Pylon cams started about a decade ago, with ESPN developing a version and a company called Admiral Video releasing their own version. The first Super Bowl to use pillar cams was Super Bowl 50 in 2016 on CBS (Broncos vs. Panthers). Not long after, they began being featured on more shows and quickly became common place to the point where many watching a house were confused as to why one wasn’t used in that game Falcons-Buccaneers.

While Admiral was initially the early supplier of most pole cams, other larger companies have invested in the space. At some point. The admiral soured on the technology because of “liability concerns” and now their website he calls them “terrible” and says the patents are for sale (though apparently they helped the owner buy “a nice boat”).

These days, field goals and first down markers are commonplace, not just in the NFL, but in college football as well. The two companies that seem to own this space are C360 (now owned by COSM), which ESPN released for the 2016 College Football Playoff and NEPwhose cameras are used by CBS, NBC and ESPN, the latter of which uses 7-10 pole cam sets for college games each week.

If you’re wondering how ESPN can afford 7-1o sets for college football but other networks can’t for the NFL, there seems to be a good answer: sponsorship. ESPN sold pole camera sponsorships to brands to help cover costs.
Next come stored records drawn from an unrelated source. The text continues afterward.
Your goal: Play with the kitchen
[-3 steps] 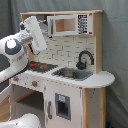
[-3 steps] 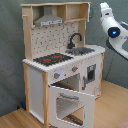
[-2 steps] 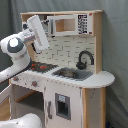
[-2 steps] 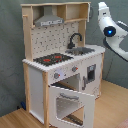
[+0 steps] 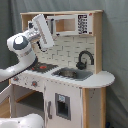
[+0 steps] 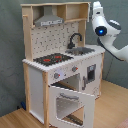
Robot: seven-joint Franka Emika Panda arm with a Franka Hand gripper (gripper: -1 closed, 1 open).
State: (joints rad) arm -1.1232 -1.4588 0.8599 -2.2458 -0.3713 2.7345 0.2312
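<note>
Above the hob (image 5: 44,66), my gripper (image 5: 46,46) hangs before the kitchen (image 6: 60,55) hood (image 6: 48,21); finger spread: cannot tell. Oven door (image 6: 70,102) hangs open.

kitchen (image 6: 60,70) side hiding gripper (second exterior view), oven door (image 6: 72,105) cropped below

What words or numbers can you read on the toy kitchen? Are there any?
None can be read.
The kitchen has a panel with dark marks at the upper right in the first exterior view: too blurred to read.
The knobs under the hob in the second exterior view show no readable numbers.
The robot arm has a blue light, no readable label.
</note>
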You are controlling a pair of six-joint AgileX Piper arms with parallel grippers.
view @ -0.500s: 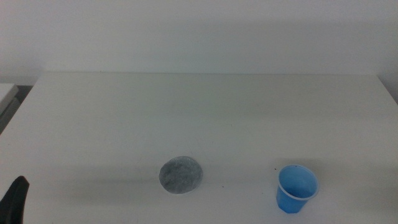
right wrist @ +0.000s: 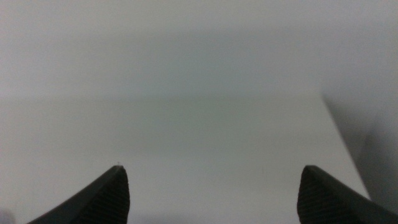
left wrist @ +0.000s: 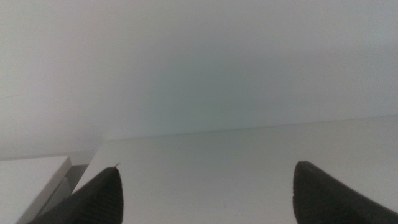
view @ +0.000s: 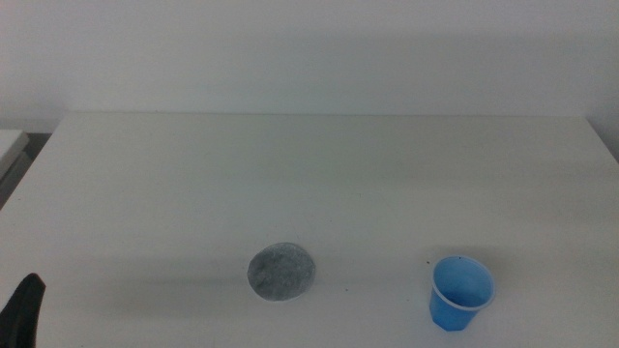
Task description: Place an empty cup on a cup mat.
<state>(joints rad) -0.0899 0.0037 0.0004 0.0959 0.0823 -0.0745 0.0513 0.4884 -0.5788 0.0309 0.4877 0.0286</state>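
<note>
The big white desk [view: 319, 174] fills most of the middle view. A pale wall stands behind its far edge.

The cup mat [view: 281, 272] is a flat, round, grey spotted disc. It lies on the desk toward the near edge. Nothing is on top of it.

The cup [view: 460, 293] is small and bright blue with a thin pale rim. It stands upright on the desk, off to the right of the cup mat and well apart from it. It is a bit nearer to the front edge than the cup mat is. Its inside is blue and looks empty.

The left gripper [left wrist: 208, 193] is far to the left of the cup mat, by the near left corner of the desk. Its fingers are spread wide apart and hold nothing.

The right gripper [right wrist: 211, 193] does not show in the middle view. Its fingers are also spread wide, with only bare desk between them.
</note>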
CBS seems to have a sponsor for their cameras as well as college football.

Could the lack of NFL mainstay cameras be because Fox and CBS couldn’t find sponsors? Or maybe they are not allowed? That seems impossible. Are you telling us Chili’s wouldn’t skip this? Did you even call them?

It seems that brands would gladly pay for sponsorship, as evidenced by college football, which would make it financially possible for networks to have ubiquitous pillar cameras, making everyone happy, including referees, players, owners, viewers and fans.

It is possible that NFL’s existing agreements with Microsoft include some kind of technology sponsorship exclusivity that prohibits sponsorship is an assumption. Who knows.

We’d like to think there are enough smart people out there to realize that the apparent frugality in play isn’t worth the headache. Not to mention it’s a terrible and indefensible look for a league that’s incredibly popular and disturbingly profitable. Let’s hope the right people get in a room and put an end to this madness.